Kaposi's sarcoma is one of the myriad of diseases that affect AIDS patients. Features of KS, which include a frequent multifocal presentation, and resolution upon restoration of immune competence, suggest a systemic, environmental component to this disease. Other aspects of KS, such as the male gender predilection, and involvement of the microvasculature, imply an association between KS and other angiogenic dise es. Because prior studies conducted in this laboratory have shown an association between the cellular thiol redox status and cell cycle progression, this study will investigate the contribution of this putative intracellular regulatory parameter, the cellular thiol redox bioenergetic status (TRBS) in cell cycle progression in KS. This proposal hypothesizes that the growth deregulation that occurs in KS is attributable, at least in part, to an environmentally mediated perturbation of the cellular TRBS/Ca2+ storage state. The experimental design includes studies of microvascular endothelial (MVE) cells cultured in endothelial cell growth medium (ECGM), KS cells cultured in ECGM supplemented to simulate the in vivo KS milieu, and then a reciprocal change in the culture conditions.

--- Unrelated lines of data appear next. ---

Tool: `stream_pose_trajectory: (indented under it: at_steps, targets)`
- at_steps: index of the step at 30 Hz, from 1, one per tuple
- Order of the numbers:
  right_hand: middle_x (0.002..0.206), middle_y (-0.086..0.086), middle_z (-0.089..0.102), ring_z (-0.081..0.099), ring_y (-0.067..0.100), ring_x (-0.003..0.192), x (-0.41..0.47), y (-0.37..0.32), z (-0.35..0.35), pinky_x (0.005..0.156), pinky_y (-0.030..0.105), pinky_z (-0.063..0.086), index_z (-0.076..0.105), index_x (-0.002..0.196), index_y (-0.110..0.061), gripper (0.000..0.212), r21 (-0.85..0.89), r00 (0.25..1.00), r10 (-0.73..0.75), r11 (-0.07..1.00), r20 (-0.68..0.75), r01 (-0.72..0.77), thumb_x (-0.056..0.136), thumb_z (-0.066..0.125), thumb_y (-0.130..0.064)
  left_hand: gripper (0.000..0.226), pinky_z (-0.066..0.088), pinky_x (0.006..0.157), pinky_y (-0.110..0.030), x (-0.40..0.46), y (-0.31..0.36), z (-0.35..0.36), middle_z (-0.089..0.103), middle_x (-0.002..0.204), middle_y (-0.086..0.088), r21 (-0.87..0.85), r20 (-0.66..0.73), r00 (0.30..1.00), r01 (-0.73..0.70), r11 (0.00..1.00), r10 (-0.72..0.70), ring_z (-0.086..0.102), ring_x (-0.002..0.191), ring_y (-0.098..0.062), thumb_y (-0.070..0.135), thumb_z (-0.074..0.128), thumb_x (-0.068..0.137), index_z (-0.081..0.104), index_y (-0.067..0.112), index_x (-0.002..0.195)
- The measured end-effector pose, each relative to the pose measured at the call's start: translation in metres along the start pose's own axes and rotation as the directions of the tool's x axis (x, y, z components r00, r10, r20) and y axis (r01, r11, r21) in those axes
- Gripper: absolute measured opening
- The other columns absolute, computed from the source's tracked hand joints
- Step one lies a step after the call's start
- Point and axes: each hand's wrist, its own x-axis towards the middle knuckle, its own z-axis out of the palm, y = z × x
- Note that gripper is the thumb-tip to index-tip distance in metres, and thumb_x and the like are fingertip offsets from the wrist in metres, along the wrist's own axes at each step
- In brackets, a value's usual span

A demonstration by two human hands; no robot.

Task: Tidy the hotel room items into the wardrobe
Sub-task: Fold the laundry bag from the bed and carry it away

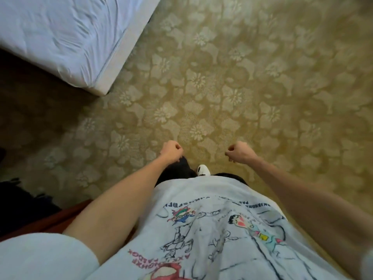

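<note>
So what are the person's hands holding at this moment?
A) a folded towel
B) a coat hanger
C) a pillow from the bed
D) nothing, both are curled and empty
D: the left hand and the right hand both hang over the patterned carpet with fingers curled in and nothing held in either.

— How is the scene lit?
— A warm, dim light is cast over the carpet (pixel 232 81); beyond the fingers (pixel 177 147) it is brighter, while deep shadow is seen left of them, below the bed (pixel 66 35).
— And sharpness?
— Slight softness is noticed throughout. The far carpet is smeared, and the edges are bent by the wide lens. The bed sheet is rendered bluish-white.
</note>
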Motion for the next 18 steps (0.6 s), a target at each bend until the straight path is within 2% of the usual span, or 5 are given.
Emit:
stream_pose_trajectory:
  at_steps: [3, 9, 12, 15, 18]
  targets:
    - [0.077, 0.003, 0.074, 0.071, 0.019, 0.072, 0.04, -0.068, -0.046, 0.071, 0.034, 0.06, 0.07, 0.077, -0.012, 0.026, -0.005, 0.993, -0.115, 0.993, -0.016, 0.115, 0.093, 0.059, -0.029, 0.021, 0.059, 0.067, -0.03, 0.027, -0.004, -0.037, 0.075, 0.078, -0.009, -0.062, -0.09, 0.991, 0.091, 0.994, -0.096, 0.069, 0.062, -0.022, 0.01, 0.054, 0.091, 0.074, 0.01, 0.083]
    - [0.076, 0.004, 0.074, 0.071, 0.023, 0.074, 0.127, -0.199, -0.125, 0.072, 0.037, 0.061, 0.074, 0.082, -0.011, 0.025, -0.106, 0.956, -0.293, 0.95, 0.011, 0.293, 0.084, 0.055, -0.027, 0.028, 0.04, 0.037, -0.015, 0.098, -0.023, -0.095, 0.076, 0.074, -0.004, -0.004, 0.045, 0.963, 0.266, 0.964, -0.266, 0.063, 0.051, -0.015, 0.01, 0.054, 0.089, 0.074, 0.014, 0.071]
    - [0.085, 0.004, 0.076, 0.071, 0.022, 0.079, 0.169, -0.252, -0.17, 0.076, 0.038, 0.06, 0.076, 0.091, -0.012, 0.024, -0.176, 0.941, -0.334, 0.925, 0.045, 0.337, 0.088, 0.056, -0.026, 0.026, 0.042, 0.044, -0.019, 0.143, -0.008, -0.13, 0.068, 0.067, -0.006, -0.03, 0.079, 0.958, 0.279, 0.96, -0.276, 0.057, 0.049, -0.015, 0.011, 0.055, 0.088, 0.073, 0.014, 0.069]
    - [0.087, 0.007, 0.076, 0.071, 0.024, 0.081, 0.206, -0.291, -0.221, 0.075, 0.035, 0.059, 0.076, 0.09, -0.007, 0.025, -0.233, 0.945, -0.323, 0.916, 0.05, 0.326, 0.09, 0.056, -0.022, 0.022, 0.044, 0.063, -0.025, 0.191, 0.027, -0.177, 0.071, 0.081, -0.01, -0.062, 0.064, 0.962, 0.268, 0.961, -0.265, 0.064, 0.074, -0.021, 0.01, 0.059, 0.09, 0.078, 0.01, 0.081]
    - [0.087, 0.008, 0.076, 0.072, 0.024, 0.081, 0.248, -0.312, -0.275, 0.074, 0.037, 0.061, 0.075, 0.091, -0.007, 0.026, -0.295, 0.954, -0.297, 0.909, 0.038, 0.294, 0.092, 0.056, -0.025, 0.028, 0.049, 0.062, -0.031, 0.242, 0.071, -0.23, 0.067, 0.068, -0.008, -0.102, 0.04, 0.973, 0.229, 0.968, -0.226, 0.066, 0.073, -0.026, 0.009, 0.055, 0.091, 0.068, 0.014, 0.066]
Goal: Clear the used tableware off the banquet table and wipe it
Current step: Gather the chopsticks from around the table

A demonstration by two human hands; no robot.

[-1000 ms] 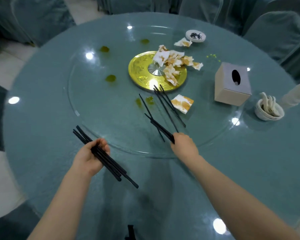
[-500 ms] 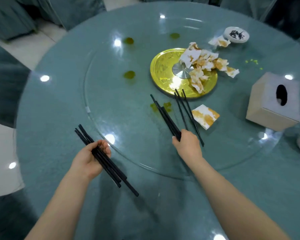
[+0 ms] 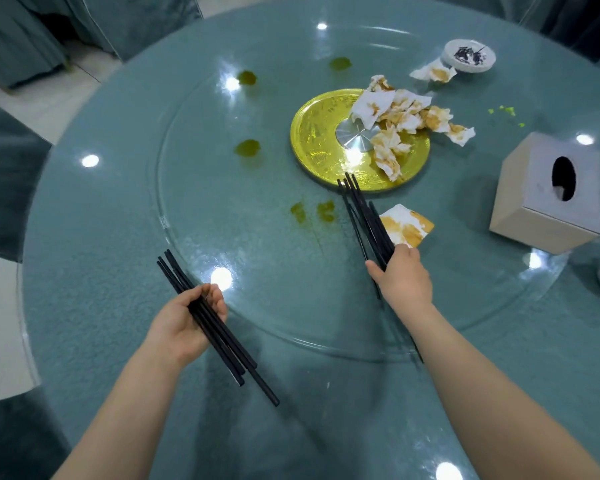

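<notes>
Scattered chopsticks (image 3: 368, 220) are now bunched in the right hand (image 3: 404, 277); left hand (image 3: 184, 323) grips another bundle (image 3: 215, 327). Loose grip, so sticks could slide onto the glass (image 3: 222, 202).

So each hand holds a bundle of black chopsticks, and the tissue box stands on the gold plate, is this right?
Not quite. The head view shows the tissue box on the glass beside the gold plate, apart from it. The left hand and right hand do each hold black chopsticks.
</notes>
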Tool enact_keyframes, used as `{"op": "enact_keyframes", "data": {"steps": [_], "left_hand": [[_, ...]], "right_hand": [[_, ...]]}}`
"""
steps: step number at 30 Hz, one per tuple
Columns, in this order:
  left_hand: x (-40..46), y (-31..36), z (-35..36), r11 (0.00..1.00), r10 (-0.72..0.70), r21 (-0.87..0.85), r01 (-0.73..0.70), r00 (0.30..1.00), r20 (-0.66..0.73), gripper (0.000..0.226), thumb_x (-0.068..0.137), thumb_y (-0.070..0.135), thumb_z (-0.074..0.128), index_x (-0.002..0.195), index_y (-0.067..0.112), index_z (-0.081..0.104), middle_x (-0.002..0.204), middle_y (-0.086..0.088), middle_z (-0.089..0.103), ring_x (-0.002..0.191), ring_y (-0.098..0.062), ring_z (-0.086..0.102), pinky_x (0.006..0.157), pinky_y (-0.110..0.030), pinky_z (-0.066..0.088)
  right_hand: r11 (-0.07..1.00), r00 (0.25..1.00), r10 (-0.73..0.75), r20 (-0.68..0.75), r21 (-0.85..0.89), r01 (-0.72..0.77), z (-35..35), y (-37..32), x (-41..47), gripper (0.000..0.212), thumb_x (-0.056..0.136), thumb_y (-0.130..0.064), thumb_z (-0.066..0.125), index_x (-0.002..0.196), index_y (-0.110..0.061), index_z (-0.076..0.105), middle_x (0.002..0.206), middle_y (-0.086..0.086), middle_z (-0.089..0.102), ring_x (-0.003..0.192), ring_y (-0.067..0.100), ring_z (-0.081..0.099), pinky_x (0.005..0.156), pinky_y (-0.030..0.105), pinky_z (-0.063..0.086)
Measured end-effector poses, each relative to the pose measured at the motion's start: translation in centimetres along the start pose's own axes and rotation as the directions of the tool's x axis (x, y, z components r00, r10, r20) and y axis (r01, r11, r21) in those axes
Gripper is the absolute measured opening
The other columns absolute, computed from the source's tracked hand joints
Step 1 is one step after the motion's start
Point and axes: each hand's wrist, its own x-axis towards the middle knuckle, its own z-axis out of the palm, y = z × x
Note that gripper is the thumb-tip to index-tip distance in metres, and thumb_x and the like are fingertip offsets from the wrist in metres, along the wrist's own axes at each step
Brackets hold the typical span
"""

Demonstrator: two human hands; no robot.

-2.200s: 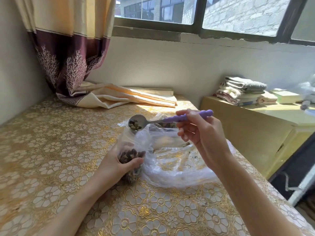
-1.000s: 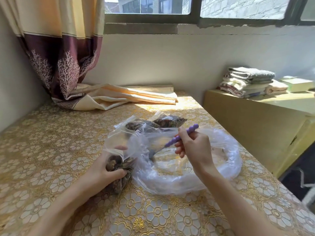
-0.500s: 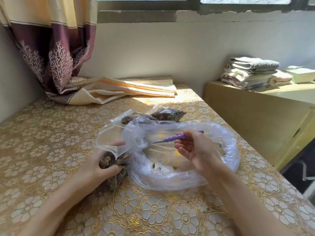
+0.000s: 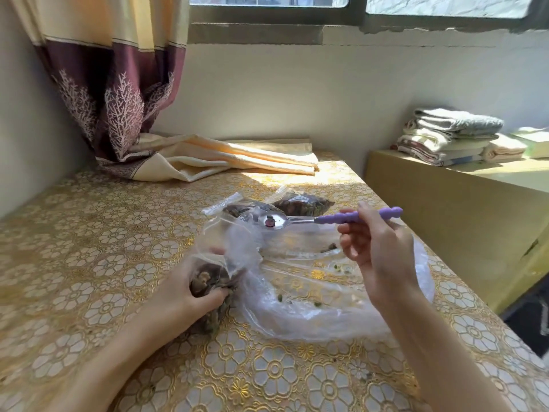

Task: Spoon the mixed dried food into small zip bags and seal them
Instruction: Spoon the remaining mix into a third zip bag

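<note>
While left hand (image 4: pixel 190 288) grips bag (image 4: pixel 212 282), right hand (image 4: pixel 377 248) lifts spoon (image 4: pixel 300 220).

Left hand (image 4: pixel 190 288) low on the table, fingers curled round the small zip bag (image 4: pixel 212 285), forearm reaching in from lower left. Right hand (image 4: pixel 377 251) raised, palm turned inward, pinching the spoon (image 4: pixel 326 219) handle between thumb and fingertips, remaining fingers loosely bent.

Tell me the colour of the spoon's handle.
Purple, seen in the head view: the spoon handle.
</note>
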Motion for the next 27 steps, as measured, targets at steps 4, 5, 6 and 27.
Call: {"op": "enact_keyframes", "data": {"steps": [4,5,6,27], "left_hand": [[0.1,0.0,0.0,0.999,-0.038,0.020,0.038,0.999,0.015,0.044,0.075,0.013,0.074,0.097,0.042,0.049,0.101,0.019,0.056,0.084,0.023,0.050,0.064,0.003,0.035],[0.2,0.1,0.0,0.999,-0.044,0.024,0.044,0.999,0.019,0.044,0.076,0.014,0.073,0.096,0.042,0.047,0.100,0.019,0.056,0.083,0.024,0.049,0.063,0.004,0.035],[0.1,0.1,0.1,0.999,-0.046,0.027,0.046,0.999,0.014,0.044,0.076,0.015,0.073,0.095,0.043,0.046,0.098,0.018,0.056,0.082,0.025,0.049,0.062,0.005,0.034],[0.0,-0.6,0.4,1.000,-0.008,0.005,0.008,0.996,-0.091,0.038,0.074,0.012,0.075,0.083,0.039,0.050,0.081,0.037,0.059,0.079,0.027,0.048,0.062,0.005,0.034]], "right_hand": [[0.990,0.991,-0.130,0.036,0.066,0.127,1.4,-0.8,-1.2,0.030,0.096,-0.016,0.050,0.079,0.002,0.066,0.082,0.030,0.065,0.047,0.014,0.053,0.042,0.019,0.041],[0.986,0.987,-0.152,0.052,0.081,0.148,1.7,-0.9,-1.4,0.029,0.096,-0.016,0.050,0.081,0.002,0.066,0.081,0.029,0.065,0.047,0.014,0.054,0.042,0.019,0.041],[0.981,0.981,-0.177,0.078,0.092,0.170,2.0,-0.9,-1.6,0.028,0.096,-0.016,0.050,0.081,0.002,0.066,0.079,0.027,0.067,0.047,0.014,0.054,0.042,0.019,0.042],[0.926,0.966,-0.257,-0.003,-0.286,0.246,-2.0,-0.2,1.2,0.036,0.097,-0.021,0.048,0.066,-0.007,0.058,0.048,0.005,0.061,0.038,0.006,0.041,0.038,0.014,0.030]]}}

Specific Aims I and II studies will biochemically characterize the KS and MVE cells and investigate the contribution of environmental influences on the cellular phenotype. the bioenergetic status will be determined by an HPLC nucleotide profile, and the glutathione quantitated by a kinetic, dual beam spectrophotometric assay.
Specific Aim III will address whether there is an association between the cellular TRBS and mitogenic responsiveness. Experiments will be conducted to evaluate the cellular Ca2+ storage state by monitoring endoplasmic reticulum (e.r.) Ca2+ loading, and inositol triphosphate initiated Ca2+ release (45Ca2+ used for e.r. assays), and Ca2+ mobilization in response to the mitogen BFGF (intact cells, fura-2 AM fluorimetric and microscopic assays). Flow cytometric DNA analyses and 3H- thymidine incorporation will be used to follow cell cycle progression and DNA synthesis, respectively.
Specific Aim I V studies will determine the effects of specific sex steroids on the proliferative/cell cycle progression responses, and autocrine interleukin-6 production, in KS and MVE cells. Although this study is designed to provide insight into the pathogenesis of KS, it will also generate information that is applicable to other diseases that result from capillary growth deregulation. A future goal of these studies is the development of treatment modalities to address/alleviate these growth disturbances.